Start of EXTRACTED RECORDS
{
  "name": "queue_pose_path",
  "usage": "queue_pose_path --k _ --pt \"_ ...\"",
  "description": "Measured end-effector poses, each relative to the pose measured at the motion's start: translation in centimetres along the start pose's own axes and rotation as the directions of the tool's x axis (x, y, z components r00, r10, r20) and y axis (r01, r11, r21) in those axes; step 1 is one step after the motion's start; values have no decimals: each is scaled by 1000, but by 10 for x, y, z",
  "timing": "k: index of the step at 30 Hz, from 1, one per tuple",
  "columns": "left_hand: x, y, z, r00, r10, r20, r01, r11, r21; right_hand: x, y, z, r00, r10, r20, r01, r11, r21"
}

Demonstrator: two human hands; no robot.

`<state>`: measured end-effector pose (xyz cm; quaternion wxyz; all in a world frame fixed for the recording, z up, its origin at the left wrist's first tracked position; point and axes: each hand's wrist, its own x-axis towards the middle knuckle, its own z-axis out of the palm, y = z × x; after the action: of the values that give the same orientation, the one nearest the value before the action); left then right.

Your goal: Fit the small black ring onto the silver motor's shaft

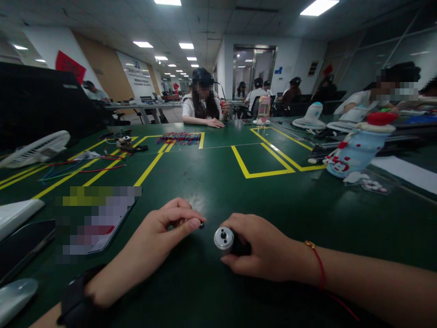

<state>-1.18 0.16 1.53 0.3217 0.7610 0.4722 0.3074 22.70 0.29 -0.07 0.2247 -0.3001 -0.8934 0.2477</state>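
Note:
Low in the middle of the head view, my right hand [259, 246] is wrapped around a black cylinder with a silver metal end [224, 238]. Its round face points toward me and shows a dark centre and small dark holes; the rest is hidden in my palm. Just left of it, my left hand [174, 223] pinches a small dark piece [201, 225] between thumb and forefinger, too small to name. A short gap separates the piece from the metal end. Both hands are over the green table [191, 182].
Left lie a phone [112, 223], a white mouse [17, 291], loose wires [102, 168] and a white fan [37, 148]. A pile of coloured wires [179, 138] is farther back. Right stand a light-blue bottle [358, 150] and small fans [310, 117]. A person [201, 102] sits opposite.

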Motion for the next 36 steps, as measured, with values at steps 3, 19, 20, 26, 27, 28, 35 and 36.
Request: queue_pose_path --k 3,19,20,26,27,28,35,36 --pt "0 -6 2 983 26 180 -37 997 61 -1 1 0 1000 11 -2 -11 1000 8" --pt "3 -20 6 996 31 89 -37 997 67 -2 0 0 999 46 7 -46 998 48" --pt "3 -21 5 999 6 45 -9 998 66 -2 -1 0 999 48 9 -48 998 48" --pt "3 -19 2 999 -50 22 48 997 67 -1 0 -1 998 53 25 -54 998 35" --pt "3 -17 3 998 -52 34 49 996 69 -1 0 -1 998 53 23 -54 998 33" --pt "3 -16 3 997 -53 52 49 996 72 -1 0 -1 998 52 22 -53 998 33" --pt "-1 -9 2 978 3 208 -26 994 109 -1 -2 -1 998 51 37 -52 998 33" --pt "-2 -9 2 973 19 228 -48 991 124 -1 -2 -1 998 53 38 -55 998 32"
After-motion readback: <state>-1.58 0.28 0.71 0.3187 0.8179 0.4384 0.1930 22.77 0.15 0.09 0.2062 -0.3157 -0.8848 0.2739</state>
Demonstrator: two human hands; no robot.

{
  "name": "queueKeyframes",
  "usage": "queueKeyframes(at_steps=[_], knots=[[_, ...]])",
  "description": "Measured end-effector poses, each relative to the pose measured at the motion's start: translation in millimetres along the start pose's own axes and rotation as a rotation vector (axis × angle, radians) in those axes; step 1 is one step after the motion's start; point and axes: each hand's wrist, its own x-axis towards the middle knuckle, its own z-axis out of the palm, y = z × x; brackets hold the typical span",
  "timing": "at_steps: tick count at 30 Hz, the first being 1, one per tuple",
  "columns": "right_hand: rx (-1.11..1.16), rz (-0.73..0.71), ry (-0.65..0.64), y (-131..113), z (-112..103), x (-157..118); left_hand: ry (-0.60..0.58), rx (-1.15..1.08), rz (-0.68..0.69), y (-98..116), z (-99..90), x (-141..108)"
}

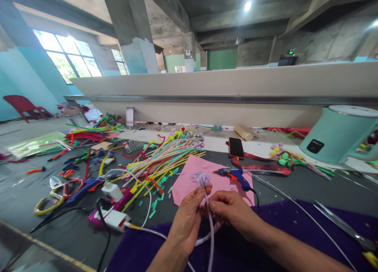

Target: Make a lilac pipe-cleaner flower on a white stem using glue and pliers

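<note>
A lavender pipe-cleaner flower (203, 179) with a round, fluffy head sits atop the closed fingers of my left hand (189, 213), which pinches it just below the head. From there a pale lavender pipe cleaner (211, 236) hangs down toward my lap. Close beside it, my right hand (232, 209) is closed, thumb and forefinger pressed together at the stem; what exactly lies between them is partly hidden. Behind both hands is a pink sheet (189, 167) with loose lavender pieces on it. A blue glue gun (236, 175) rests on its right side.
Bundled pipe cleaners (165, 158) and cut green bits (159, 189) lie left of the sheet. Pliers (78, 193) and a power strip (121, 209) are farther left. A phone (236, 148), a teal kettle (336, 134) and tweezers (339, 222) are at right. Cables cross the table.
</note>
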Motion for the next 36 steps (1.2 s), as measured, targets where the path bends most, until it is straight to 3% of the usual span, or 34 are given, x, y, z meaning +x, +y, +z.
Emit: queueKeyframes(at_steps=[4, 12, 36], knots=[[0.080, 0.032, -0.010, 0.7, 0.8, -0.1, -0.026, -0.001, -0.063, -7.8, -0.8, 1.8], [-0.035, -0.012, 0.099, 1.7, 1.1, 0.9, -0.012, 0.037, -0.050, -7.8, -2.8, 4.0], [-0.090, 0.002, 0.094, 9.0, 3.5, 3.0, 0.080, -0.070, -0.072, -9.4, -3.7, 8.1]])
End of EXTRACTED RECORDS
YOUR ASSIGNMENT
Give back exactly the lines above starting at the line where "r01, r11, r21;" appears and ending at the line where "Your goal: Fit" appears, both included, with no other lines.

REPLY TO THE EXERCISE
  "columns": "left_hand: x, y, z, r00, r10, r20, r01, r11, r21; right_hand: x, y, z, r00, r10, r20, r01, r11, r21"
}

Demonstrator: two human hands; no robot.

`<state>`: measured end-effector pose (xyz cm; quaternion wxyz; all in a world frame fixed for the recording, z up, its origin at the left wrist's first tracked position; point and axes: each hand's wrist, its own x-axis towards the middle knuckle, its own z-axis out of the palm, y = z × x; after the action: of the values that give the same orientation, the one nearest the value before the action); left then right.

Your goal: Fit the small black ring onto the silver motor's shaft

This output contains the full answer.